L'universalité des questions philosophiques entend redonner à la
philosophie sa signification universelle, laquelle a souvent été dévoyée
par la thèse dogmatique de l'exclusivité européenne et occidentale de
la rationalité. La philosophie naît dans le foyer égypto-nubien où se
sont formés les futurs penseurs grecs, ainsi que la Grèce intellectuelle
et spirituelle. Situé dans le prolongement des travaux de Cheikh Anta
Diop, Théophile Obenga, Grégoire Biyogo et de l'auteur de Black
Athéna, Léon Mbou Yembi soutient que la philosophie est l'affaire de
tous les foyers de civilisations. Qu'elle puisse être historiquement
située en Egypte ne doit pas occulter l'essentiel : son objet est de dire
l'universalité des questions, du sens et de penser l'être même des
choses. Ce que les choses sont et veulent dire concerne tous les
hommes, qui disposent à égale valeur de la capacité de philosopher.

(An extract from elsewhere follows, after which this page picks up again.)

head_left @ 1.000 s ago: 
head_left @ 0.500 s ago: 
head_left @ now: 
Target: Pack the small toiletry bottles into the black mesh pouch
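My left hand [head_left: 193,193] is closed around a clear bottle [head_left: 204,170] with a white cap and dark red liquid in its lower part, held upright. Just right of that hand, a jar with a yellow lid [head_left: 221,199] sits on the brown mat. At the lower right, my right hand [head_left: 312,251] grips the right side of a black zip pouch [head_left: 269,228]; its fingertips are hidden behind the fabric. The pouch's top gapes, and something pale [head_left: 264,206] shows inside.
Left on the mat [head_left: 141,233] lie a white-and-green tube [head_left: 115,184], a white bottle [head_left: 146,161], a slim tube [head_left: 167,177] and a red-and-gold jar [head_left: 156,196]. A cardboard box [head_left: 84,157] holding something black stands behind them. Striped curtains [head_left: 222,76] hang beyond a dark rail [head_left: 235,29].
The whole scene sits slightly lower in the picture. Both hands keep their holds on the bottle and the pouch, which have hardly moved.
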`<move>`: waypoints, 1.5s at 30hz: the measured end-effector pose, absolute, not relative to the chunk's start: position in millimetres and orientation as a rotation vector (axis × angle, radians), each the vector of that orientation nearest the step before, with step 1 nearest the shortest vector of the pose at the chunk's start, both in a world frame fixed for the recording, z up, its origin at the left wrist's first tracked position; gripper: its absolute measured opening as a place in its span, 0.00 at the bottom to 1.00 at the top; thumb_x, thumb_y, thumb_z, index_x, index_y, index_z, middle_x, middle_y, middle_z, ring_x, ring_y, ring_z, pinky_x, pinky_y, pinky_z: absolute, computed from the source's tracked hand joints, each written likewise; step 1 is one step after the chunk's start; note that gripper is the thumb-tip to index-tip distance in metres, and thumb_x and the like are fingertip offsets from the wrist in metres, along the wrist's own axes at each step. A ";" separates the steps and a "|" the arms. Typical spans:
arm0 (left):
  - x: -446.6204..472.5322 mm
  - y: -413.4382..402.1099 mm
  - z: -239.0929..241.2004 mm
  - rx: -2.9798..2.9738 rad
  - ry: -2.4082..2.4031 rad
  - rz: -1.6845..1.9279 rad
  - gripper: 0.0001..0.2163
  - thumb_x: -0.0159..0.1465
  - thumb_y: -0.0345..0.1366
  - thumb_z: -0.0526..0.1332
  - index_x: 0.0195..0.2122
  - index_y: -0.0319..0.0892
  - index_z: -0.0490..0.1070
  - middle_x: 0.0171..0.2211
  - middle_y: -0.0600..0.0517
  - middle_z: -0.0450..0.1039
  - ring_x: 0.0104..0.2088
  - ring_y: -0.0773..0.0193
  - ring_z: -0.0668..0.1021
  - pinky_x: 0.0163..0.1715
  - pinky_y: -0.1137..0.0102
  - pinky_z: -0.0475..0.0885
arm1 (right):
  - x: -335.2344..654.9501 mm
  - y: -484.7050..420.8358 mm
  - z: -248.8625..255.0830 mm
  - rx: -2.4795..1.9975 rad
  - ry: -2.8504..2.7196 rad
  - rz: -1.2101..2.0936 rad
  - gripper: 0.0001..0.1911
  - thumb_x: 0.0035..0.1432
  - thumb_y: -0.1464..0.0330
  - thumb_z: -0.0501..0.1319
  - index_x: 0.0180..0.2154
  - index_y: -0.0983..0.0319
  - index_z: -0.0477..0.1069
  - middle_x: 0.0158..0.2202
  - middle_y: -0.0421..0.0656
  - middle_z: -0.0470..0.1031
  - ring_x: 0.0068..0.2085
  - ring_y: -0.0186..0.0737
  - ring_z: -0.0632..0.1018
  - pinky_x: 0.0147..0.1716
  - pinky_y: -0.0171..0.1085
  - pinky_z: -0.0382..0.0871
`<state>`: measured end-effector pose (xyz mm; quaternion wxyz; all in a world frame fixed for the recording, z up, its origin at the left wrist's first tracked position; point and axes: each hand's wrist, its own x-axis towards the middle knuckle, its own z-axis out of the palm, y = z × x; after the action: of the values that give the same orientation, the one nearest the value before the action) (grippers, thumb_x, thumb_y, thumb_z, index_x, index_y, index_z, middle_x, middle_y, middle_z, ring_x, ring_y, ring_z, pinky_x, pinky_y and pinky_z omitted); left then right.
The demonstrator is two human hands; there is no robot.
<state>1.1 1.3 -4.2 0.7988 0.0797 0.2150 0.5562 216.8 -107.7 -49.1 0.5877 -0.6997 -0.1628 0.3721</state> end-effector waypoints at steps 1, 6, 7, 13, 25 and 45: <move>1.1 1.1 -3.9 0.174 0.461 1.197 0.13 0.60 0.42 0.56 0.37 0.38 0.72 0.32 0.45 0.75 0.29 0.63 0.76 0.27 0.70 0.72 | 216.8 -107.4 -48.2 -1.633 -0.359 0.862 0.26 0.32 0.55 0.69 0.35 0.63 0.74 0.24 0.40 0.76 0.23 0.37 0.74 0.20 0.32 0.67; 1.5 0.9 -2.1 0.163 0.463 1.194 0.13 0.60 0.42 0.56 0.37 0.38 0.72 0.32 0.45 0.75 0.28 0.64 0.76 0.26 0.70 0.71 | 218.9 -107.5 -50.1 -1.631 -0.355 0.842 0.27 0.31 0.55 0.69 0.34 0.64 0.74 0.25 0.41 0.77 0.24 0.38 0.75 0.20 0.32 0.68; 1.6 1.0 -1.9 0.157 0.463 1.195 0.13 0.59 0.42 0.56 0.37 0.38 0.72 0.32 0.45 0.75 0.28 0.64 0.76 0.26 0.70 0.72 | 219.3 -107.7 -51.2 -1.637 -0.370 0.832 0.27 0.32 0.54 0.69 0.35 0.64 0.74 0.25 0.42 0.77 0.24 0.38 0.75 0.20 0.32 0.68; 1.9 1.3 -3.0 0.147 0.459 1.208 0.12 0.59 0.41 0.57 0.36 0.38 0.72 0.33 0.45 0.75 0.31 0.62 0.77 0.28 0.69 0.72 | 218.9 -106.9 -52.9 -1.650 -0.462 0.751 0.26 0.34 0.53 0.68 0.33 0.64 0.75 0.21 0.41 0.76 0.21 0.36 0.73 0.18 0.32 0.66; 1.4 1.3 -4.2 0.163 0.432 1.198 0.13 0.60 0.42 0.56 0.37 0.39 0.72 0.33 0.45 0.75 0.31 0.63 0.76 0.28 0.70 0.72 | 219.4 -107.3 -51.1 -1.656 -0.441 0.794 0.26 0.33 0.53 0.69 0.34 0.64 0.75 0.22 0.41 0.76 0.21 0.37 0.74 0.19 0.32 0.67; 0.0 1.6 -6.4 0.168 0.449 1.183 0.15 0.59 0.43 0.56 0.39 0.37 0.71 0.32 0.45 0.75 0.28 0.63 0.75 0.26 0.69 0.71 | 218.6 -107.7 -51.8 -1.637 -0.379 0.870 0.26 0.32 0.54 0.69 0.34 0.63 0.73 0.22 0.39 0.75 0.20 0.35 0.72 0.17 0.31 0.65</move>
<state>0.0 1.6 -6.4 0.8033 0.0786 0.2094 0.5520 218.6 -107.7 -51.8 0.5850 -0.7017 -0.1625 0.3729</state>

L'apport majeur du philosophe gabonais est sa relecture des thèmes
universels de la matière, la métaphysique et l'ontologie, la mort et
l'éternité de l'âme, l'espace et le temps, la science et la logique,
l'organisation de la société, l'art, la morale et l'éthique dans la pensée
philosophique de la vieille Egypte, en en montrant l'universalité, et
établissant que, bien souvent, ces questions vont être reprises,
subverties ou réorientées par la postérité.
Enfin, à la suite de Bachelard et de l'école diopienne, l'auteur
défend la thèse de la corrélation du sensible, du rationnel et de
l'irrationnel, tant le sage fait le pont entre ces entités complexes.